**Exercise instructions:**
Scan the entries below and tally the lines that include "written". Return nothing but the tally.
=== Begin Enclosure ===
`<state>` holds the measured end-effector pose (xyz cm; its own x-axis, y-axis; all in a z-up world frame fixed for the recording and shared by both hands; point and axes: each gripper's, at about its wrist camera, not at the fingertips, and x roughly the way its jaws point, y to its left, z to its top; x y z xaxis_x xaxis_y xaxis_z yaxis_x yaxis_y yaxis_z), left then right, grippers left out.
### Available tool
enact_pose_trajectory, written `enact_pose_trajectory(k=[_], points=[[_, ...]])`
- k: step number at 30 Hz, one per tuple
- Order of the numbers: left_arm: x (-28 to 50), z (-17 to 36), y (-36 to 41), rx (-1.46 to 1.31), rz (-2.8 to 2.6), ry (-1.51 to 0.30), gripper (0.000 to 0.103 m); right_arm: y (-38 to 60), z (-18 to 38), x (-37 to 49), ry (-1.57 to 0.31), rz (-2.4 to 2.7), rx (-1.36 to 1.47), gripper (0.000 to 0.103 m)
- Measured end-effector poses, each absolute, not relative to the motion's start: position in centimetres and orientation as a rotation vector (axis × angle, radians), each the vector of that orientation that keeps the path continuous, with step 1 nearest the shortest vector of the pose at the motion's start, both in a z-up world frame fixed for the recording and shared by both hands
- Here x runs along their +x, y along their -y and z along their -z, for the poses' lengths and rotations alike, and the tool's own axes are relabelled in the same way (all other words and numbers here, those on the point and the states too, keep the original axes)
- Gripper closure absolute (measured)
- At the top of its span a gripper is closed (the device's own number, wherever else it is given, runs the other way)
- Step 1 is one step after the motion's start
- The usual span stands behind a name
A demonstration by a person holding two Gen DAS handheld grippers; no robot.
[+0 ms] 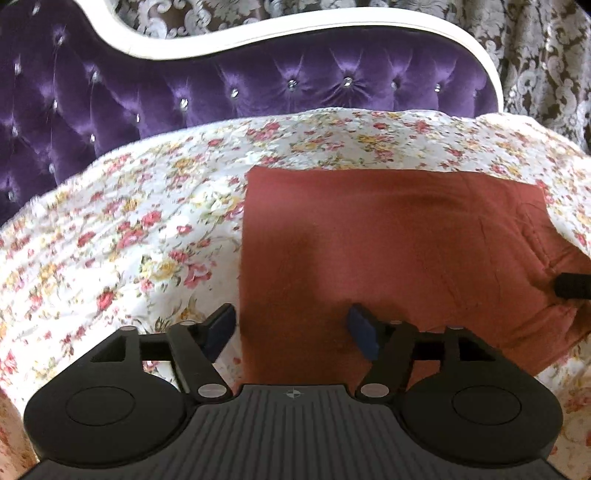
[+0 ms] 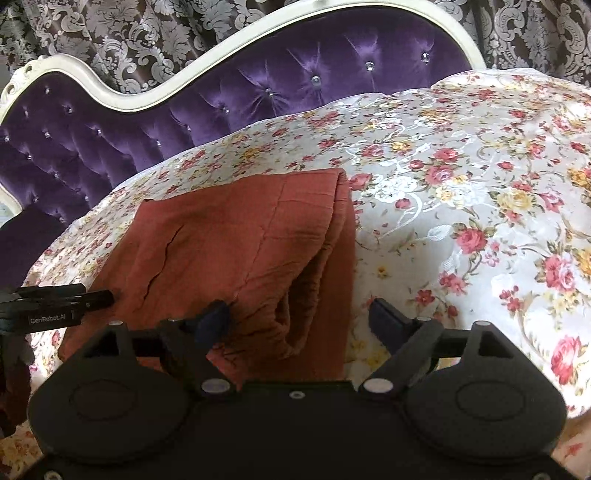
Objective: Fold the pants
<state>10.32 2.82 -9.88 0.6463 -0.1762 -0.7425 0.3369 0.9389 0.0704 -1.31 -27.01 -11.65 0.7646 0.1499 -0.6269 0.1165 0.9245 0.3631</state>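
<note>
This is a bedroom in a home. A bed spread with a white quilted cover printed with red and yellow roses (image 2: 461, 177) fills the middle of both views. Behind it, across the upper frame, rises a purple tufted velvet headboard with crystal buttons and a curved white frame (image 1: 258, 88). Brown damask curtains with silver scrollwork (image 2: 147, 33) hang along the top edge.

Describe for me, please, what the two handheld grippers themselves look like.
Both the left gripper and the right gripper are matte black, with round side discs, silver pivot pins and dark blue fingers. The left gripper's side reads "GenRobot.AI" in the right wrist view.
</note>
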Motion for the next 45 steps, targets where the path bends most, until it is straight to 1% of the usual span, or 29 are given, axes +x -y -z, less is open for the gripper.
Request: enact_pose_trajectory(k=[4,6,8,12,13,14,15,16,17,18,19,22,27,30,33,36,37,38,39,41,43,45], points=[[11.9,10.6,-4.1,0.118,0.305,-0.857,0.021,26.9,11.7,-0.4,-0.710,-0.068,0.386,0.008],[13.0,11.0,-4.7,0.054,0.317,-0.880,0.016,26.4,11.8,0.1,-0.708,-0.082,0.349,0.008],[13.6,11.1,-4.6,0.064,0.325,-0.877,0.011,26.0,11.8,0.7,-0.703,-0.097,0.328,0.008],[14.2,11.3,-3.6,0.084,0.363,-0.880,0.009,26.2,11.9,1.4,-0.682,-0.111,0.364,0.008],[14.2,11.2,-3.6,0.078,0.372,-0.880,0.016,26.3,11.9,1.5,-0.678,-0.113,0.374,0.011],[14.1,11.1,-3.5,0.063,0.381,-0.872,0.033,26.4,11.8,1.5,-0.672,-0.108,0.382,0.027],[13.9,10.9,-3.5,0.040,0.386,-0.860,0.041,26.7,11.8,1.4,-0.665,-0.109,0.394,0.037],[13.5,10.7,-3.4,0.026,0.377,-0.847,0.061,27.0,11.9,1.2,-0.662,-0.122,0.421,0.049],[13.3,10.6,-3.3,0.019,0.375,-0.842,0.073,27.3,11.9,1.1,-0.658,-0.130,0.456,0.058],[12.9,10.4,-3.2,0.014,0.367,-0.830,0.077,27.4,11.8,1.0,-0.650,-0.127,0.465,0.060],[12.6,10.1,-3.2,0.015,0.349,-0.813,0.083,27.3,11.5,0.9,-0.642,-0.123,0.452,0.064],[11.8,8.4,-3.0,-0.001,0.312,-0.761,0.085,25.8,9.8,0.7,-0.605,-0.117,0.338,0.066],[12.7,5.2,-2.2,0.060,0.286,-0.649,0.085,25.1,6.7,2.9,-0.516,-0.151,0.268,0.067],[14.7,4.2,-2.4,0.032,0.273,-0.644,0.085,25.4,5.6,5.4,-0.485,-0.156,0.244,0.067],[17.0,5.5,-2.2,0.021,0.251,-0.693,0.083,26.0,6.1,8.0,-0.512,-0.149,0.249,0.067],[19.3,9.4,-1.8,0.040,0.227,-0.823,0.078,26.2,8.8,10.5,-0.610,-0.121,0.219,0.066],[19.7,10.7,-1.7,0.053,0.210,-0.842,0.069,26.2,10.1,11.2,-0.665,-0.096,0.197,0.059],[19.3,11.2,-1.9,0.046,0.205,-0.805,0.067,26.3,11.2,11.5,-0.684,-0.075,0.194,0.050],[19.1,11.2,-1.9,0.041,0.201,-0.801,0.067,26.9,11.5,11.1,-0.650,-0.067,0.221,0.048],[18.8,10.7,-2.3,0.019,0.194,-0.816,0.067,27.6,11.4,10.7,-0.662,-0.065,0.259,0.045],[17.9,9.8,-2.5,0.030,0.173,-0.810,0.068,27.6,10.5,10.2,-0.667,-0.038,0.264,0.044],[16.5,8.5,-2.2,0.063,0.129,-0.779,0.069,26.7,8.9,8.9,-0.612,0.032,0.197,0.045]])
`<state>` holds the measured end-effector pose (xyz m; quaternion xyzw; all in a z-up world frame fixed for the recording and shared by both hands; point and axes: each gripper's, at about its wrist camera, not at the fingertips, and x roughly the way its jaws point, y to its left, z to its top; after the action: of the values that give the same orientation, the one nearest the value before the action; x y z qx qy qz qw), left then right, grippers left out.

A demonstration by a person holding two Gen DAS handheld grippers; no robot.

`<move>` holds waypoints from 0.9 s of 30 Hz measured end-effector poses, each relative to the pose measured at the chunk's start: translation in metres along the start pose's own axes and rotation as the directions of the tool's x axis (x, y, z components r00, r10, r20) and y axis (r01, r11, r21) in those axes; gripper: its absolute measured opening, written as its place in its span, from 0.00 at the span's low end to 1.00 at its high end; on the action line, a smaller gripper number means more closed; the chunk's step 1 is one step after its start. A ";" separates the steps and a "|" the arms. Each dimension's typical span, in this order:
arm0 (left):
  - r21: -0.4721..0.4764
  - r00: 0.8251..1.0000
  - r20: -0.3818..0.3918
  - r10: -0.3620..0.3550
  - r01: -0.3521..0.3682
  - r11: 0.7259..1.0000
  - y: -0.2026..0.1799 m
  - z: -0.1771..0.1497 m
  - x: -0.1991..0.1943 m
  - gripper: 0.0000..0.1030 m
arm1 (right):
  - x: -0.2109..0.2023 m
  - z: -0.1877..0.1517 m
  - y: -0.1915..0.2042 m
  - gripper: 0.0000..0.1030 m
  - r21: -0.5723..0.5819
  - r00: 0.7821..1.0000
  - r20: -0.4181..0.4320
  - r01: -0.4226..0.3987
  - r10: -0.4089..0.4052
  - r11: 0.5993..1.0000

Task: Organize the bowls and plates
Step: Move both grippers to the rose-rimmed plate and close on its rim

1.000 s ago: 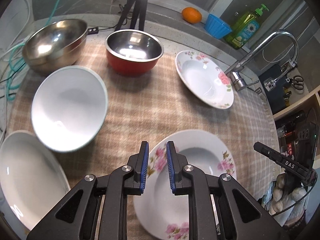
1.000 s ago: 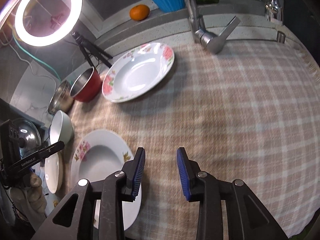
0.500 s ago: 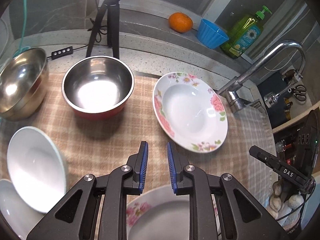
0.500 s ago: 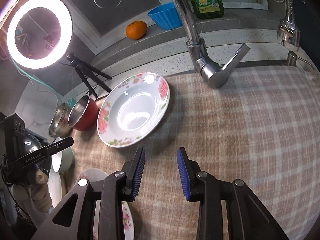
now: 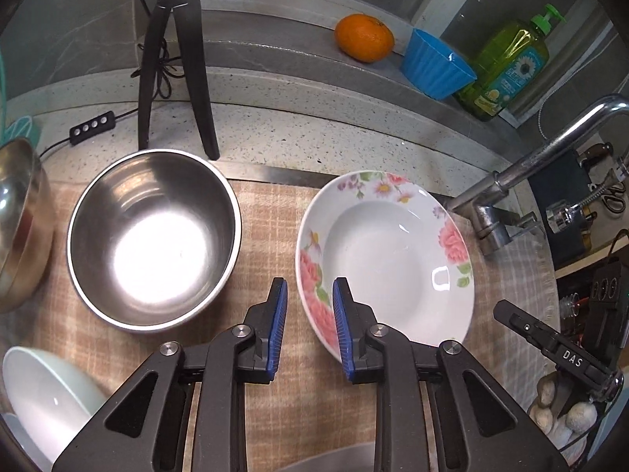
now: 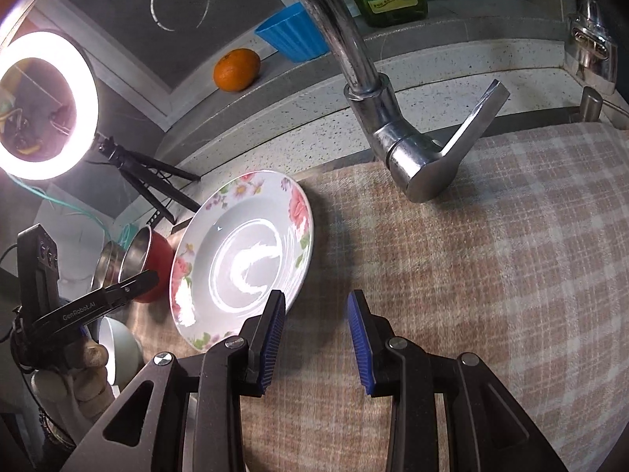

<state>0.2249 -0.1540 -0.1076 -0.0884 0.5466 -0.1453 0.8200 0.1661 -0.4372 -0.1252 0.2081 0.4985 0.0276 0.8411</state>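
A floral plate (image 5: 393,259) lies on the checked cloth; it also shows in the right wrist view (image 6: 243,255). My left gripper (image 5: 308,295) is open and empty, its fingers astride the plate's near left rim. My right gripper (image 6: 316,306) is open and empty, its left finger at the plate's near right edge. A red bowl with a steel inside (image 5: 153,240) stands left of the plate. A steel bowl (image 5: 19,220) is at the far left. A white bowl (image 5: 43,397) sits at the lower left.
A chrome tap (image 6: 393,118) rises behind the cloth. On the ledge are an orange (image 5: 363,37), a blue cup (image 5: 434,65) and a green soap bottle (image 5: 507,63). A tripod (image 5: 173,59) with a ring light (image 6: 43,106) stands behind the bowls.
Both grippers have moved forward toward the far floral plate. The nearer floral plate has dropped almost out of view beneath them. Both stay open.
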 end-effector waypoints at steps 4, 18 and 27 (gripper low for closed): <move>-0.002 1.000 -0.004 0.004 -0.004 1.000 -0.001 0.007 0.007 0.21 | 0.006 0.006 0.000 0.29 -0.003 1.000 0.000 0.004 -0.004 1.000; 0.000 0.999 -0.036 0.020 -0.020 1.000 -0.003 0.014 0.028 0.22 | 0.025 0.017 0.000 0.29 -0.002 1.000 -0.025 0.014 -0.014 1.000; 0.016 0.999 -0.029 0.021 -0.021 1.000 -0.004 0.015 0.028 0.22 | 0.038 0.021 0.006 0.29 -0.011 0.999 -0.044 0.010 -0.011 1.000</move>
<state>0.2483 -0.1676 -0.1243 -0.0739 0.5584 -0.1422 0.8140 0.2035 -0.4289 -0.1459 0.2002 0.5177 0.0305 0.8313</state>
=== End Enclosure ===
**Exercise solution:**
2